Return every line below in which "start" appears.

_Material to process_:
☆ ☆ ☆ ☆

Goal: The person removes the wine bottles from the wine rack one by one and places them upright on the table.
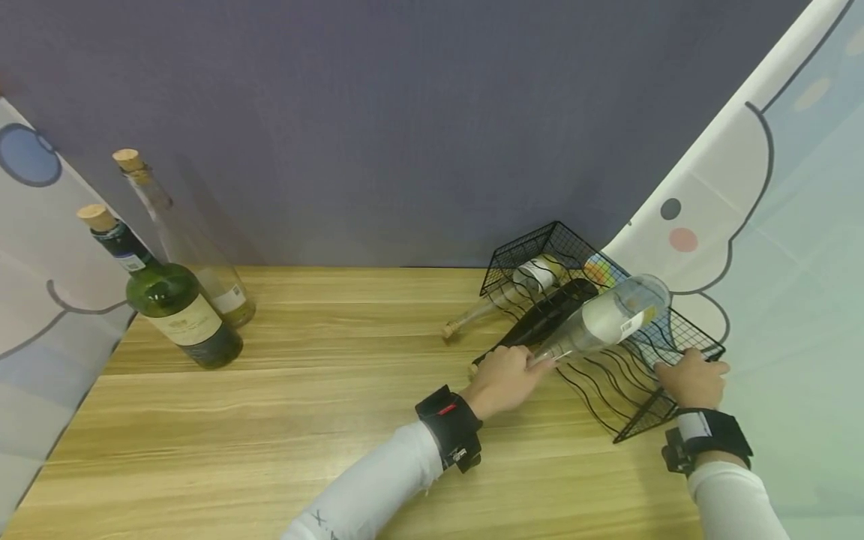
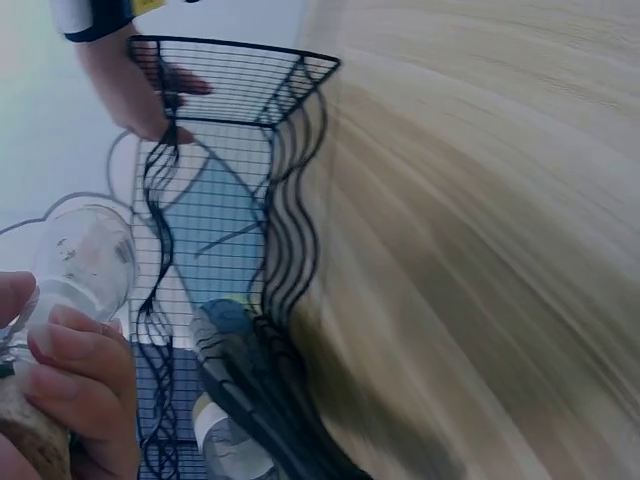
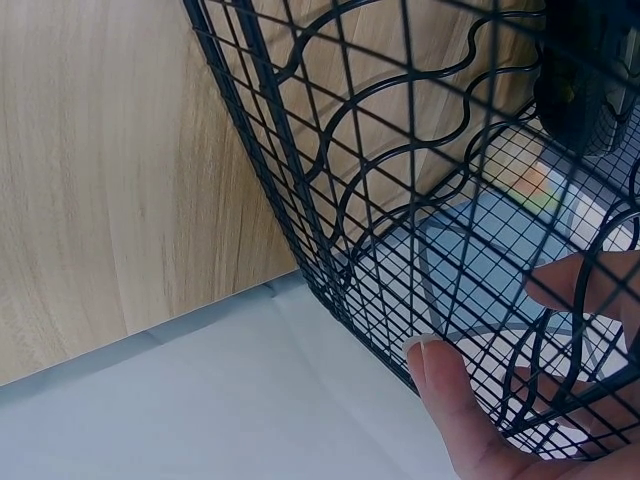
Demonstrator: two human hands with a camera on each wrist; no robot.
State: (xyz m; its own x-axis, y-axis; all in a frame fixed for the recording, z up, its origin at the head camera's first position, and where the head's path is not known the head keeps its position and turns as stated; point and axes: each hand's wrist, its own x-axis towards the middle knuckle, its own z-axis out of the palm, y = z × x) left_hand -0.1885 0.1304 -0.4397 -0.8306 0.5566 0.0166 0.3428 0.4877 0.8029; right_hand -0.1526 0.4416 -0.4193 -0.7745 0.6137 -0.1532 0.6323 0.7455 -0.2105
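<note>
My left hand (image 1: 505, 381) grips a clear glass bottle (image 1: 610, 315) by its neck, with the pale-labelled body tilted up over a black wire bottle rack (image 1: 637, 426). In the left wrist view, a cork (image 2: 35, 430) shows at the mouth under the curled fingers. My right hand (image 1: 692, 381) holds the rack's right end, its thumb (image 3: 440, 385) outside the mesh and its fingers on the other side. Within the rack lie a dark bottle (image 1: 555, 307) and a corked clear bottle (image 1: 538, 276), necks towards the front left.
At the table's left stand a corked green wine bottle (image 1: 182, 311) and a taller corked clear bottle (image 1: 205, 259). The wooden table (image 1: 304, 420) meets a grey wall panel (image 1: 371, 135) at the back and a printed panel (image 1: 796, 300) at the right.
</note>
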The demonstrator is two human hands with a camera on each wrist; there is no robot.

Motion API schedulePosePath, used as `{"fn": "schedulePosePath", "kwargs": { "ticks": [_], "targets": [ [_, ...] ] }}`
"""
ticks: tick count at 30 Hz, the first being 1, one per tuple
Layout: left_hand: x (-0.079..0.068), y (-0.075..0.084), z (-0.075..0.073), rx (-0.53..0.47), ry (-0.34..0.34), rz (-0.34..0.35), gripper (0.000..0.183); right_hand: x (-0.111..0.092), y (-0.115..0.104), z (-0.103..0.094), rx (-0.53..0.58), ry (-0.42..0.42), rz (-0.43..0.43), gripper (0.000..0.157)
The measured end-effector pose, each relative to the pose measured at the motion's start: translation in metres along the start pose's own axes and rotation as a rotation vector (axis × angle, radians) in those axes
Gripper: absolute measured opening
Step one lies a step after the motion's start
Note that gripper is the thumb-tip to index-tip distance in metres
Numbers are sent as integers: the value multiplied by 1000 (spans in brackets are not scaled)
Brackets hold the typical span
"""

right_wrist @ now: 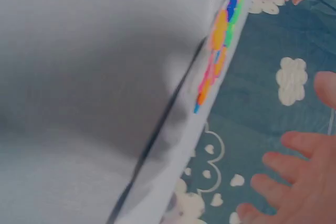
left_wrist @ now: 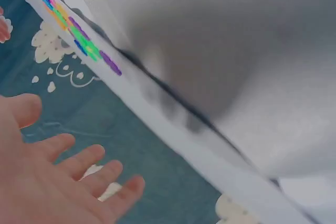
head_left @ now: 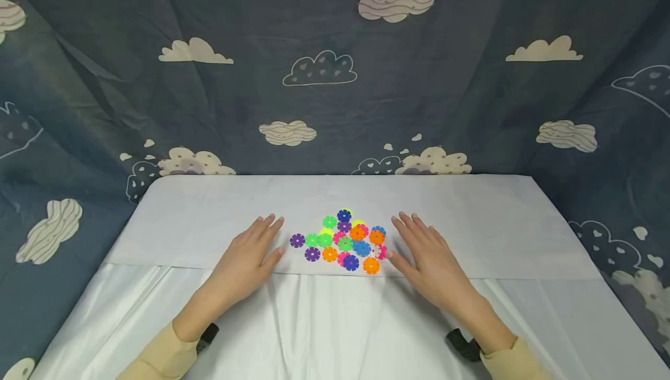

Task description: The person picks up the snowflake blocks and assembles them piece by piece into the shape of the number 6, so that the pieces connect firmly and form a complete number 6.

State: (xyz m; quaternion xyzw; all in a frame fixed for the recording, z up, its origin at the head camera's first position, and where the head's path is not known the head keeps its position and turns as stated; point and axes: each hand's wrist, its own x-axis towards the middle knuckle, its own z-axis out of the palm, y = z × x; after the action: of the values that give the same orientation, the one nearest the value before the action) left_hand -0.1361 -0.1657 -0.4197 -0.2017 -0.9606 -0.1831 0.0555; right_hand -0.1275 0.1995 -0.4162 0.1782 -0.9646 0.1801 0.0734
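Note:
A loose cluster of notched plastic discs lies on the white table. Among them are a purple disc [head_left: 297, 241] at the left, a green disc [head_left: 324, 240], a dark blue disc [head_left: 351, 262] and an orange disc [head_left: 371, 265] at the front. To the left of the cluster is my left hand [head_left: 245, 263], its fingers stretched out and holding nothing. On the other side my right hand [head_left: 437, 263] is likewise spread, with its thumb close to a pink disc [head_left: 382, 252]; whether they touch I cannot tell. Both wrist views show the palms bare.
A white cloth [head_left: 324, 322] covers the near part of the table, below a smooth white strip [head_left: 209, 211]. Behind it hangs a dark blue curtain [head_left: 314, 19] with cloud prints. A black strap [head_left: 463, 345] sits at the right wrist, another strap [head_left: 207, 336] at the left.

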Motion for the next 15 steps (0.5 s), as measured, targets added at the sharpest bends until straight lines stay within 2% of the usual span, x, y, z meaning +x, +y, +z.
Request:
{"fn": "schedulePosePath", "kwargs": {
  "ticks": [3,7,11,15],
  "targets": [
    [7,-5,-1,-141,-35,13,57,7,2,1,100,2,7,66],
    [20,-8,-1,-282,-85,-18,51,18,7,4,245,-20,53,57],
    [35,-13,2,-373,-100,-52,44,33,15,11,355,-53,80,46],
    [46,-20,11,-426,-113,-72,40,47,25,21,415,-99,88,38]
  ]
}}
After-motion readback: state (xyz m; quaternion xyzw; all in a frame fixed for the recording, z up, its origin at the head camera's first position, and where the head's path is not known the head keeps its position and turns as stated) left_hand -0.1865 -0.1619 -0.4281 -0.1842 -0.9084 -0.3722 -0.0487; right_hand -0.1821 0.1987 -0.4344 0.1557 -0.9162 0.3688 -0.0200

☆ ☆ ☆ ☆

_Solution_:
The measured end-effector pose, each relative to the pose measured at the motion's start: translation in metres along the start pose's own axes and rotation as a rotation vector (axis × angle, radians) in those axes
Step one lies a step after the motion's start

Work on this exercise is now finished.